Polar Perspectives: Evaluating 2-D LiDAR Projections for Robust Place Recognition with Visual Foundation Models
Pierpaolo Serio, Giulio Pisaneschi, Andrea Dan Ryals, Vincenzo Infantino, Lorenzo Gentilini, Valentina Donzella, Lorenzo Pollini
TL;DR
This paper systematically compares 2-D LiDAR-to-image projections for place recognition using a state-of-the-art vision foundation model, isolating the effect of projection while keeping the backbone and aggregation fixed. It introduces a modular pipeline built around DINOv3 that evaluates BEV, polar, range image, and front-view representations with consistent channels, across KITTI, NCLT, HELILPR, and a challenging warehouse dataset. The results show that polar projection provides the most robust and discriminative descriptors across outdoor domains, with BEV as a strong secondary option, while range and front views lag in outdoor scenarios though can be useful in dense indoor environments. The work offers practical guidance for projection selection, demonstrates how lightweight projection-head tuning interacts with representation choice, and suggests directions for improvement such as projection-head co-design and ensemble approaches to further enhance real-time LiDAR-based place recognition.
Abstract
This work presents a systematic investigation into how alternative LiDAR-to-image projections affect metric place recognition when coupled with a state-of-the-art vision foundation model. We introduce a modular retrieval pipeline that controls for backbone, aggregation, and evaluation protocol, thereby isolating the influence of the 2-D projection itself.

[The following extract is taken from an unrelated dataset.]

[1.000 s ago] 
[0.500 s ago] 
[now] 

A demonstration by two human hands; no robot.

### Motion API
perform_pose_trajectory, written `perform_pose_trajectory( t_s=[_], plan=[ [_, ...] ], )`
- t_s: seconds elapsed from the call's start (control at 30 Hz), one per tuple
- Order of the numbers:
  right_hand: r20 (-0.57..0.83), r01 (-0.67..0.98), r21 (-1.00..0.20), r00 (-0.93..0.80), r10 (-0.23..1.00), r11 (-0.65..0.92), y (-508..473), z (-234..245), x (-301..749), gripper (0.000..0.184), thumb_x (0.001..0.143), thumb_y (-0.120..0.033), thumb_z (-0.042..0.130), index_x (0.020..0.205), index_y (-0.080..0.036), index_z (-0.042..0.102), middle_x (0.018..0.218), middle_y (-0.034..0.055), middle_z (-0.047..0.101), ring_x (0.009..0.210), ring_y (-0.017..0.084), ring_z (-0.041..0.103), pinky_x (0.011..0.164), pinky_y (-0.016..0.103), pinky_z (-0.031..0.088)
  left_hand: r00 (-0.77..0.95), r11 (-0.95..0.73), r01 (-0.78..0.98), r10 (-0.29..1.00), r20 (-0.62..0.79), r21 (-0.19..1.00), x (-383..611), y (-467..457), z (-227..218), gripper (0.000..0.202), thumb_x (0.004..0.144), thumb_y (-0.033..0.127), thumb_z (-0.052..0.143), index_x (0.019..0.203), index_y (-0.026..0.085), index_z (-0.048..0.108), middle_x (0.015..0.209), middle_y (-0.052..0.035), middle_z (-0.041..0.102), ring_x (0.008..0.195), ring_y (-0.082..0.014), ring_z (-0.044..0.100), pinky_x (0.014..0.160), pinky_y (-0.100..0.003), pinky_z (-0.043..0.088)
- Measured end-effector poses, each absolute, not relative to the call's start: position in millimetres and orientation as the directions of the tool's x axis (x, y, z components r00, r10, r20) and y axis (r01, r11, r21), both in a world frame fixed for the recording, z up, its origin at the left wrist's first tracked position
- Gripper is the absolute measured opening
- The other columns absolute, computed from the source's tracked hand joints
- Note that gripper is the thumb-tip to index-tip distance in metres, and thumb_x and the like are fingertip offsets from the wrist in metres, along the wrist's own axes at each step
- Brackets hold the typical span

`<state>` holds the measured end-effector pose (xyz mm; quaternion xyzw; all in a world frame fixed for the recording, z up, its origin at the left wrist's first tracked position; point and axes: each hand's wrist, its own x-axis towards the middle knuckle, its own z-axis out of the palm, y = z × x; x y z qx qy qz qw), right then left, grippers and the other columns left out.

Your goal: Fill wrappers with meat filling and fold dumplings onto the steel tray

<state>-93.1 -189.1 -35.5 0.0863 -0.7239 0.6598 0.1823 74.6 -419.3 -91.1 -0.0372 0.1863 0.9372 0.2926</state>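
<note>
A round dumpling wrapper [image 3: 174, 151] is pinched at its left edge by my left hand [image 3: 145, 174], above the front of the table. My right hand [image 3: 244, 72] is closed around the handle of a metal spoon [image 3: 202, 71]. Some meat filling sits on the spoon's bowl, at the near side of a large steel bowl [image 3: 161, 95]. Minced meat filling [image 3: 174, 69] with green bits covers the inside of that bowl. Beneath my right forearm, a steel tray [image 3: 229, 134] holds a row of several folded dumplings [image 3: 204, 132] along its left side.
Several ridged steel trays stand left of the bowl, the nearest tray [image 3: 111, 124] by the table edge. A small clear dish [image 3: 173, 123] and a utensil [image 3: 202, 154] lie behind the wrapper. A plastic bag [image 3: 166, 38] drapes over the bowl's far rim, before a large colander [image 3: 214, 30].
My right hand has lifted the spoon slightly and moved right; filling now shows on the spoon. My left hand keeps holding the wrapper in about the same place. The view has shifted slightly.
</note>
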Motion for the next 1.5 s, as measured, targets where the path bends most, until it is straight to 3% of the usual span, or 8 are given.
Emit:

Using consistent geometric and structural channels across multiple datasets and deployment scenarios, we identify the projection characteristics that most strongly determine discriminative power, robustness to environmental variation, and suitability for real-time autonomy. Experiments with different datasets, including integration into an operational place recognition policy, validate the practical relevance of these findings and demonstrate that carefully designed projections can serve as an effective surrogate for end-to-end 3-D learning in LiDAR place recognition.